--- Problem details ---
Pictures in the data must not be copied, but everything else should be output exactly.

◆ ◆ ◆ ◆ ◆ ◆ ◆

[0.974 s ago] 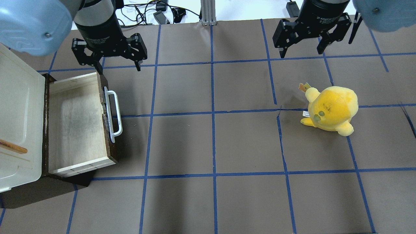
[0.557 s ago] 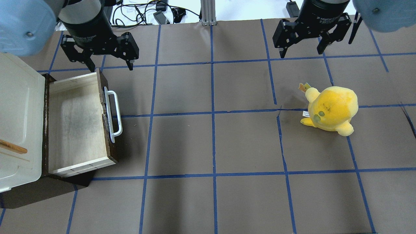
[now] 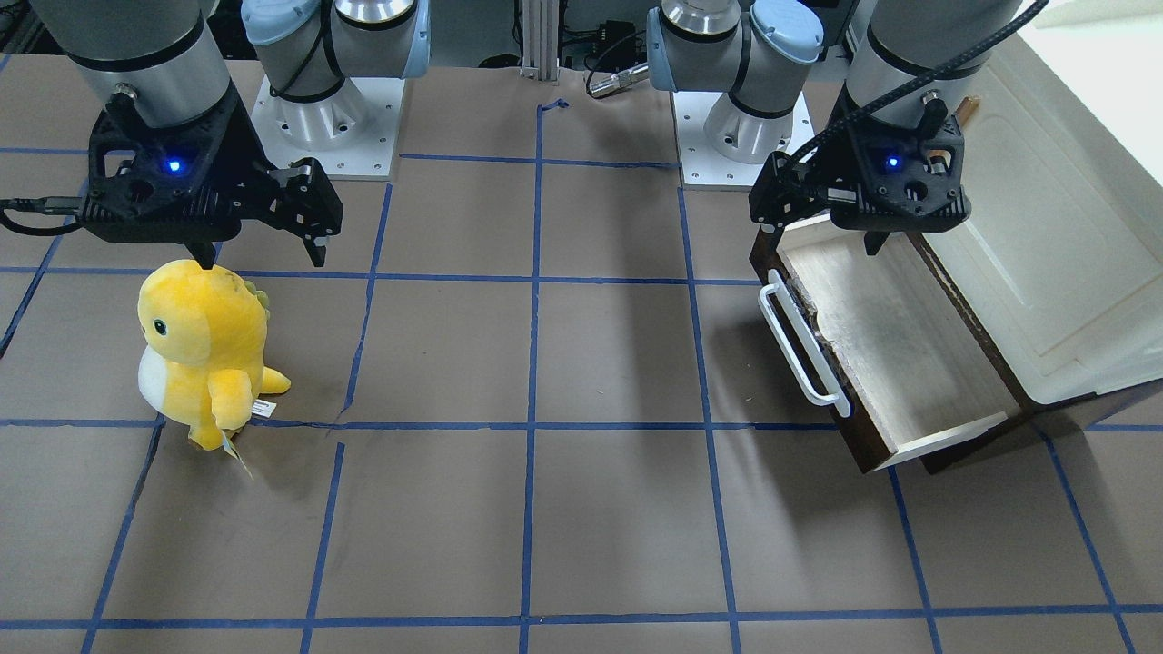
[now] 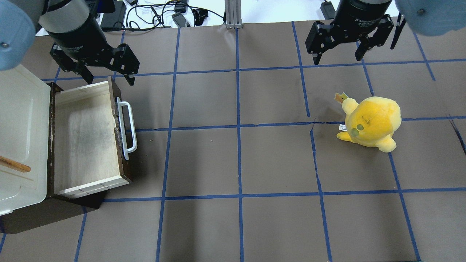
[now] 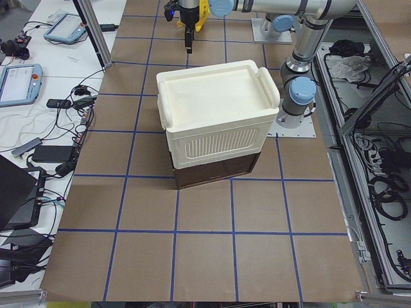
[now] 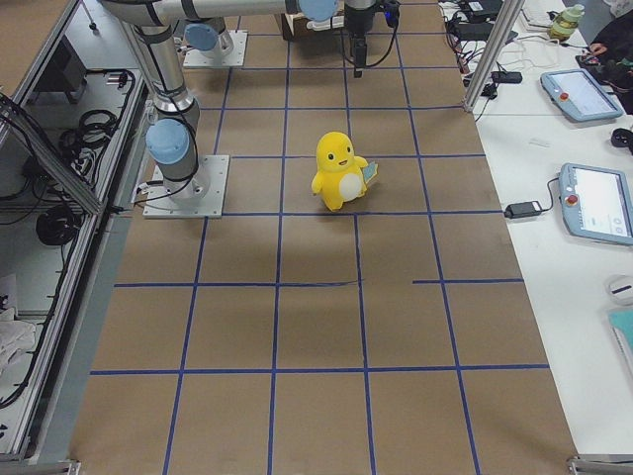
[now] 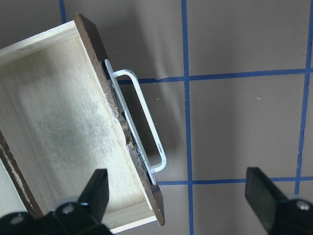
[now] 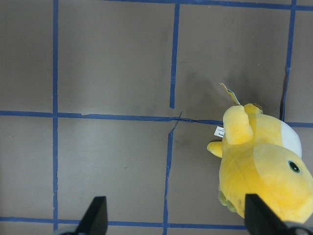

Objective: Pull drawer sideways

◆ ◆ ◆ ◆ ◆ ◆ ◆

--- Answer space ---
[0.974 s ago] 
[0.557 s ago] 
[now] 
[now] 
[now] 
[now] 
[now] 
[now] 

Objective: Pull drawer sideways

The output is finished, and nothing else is needed.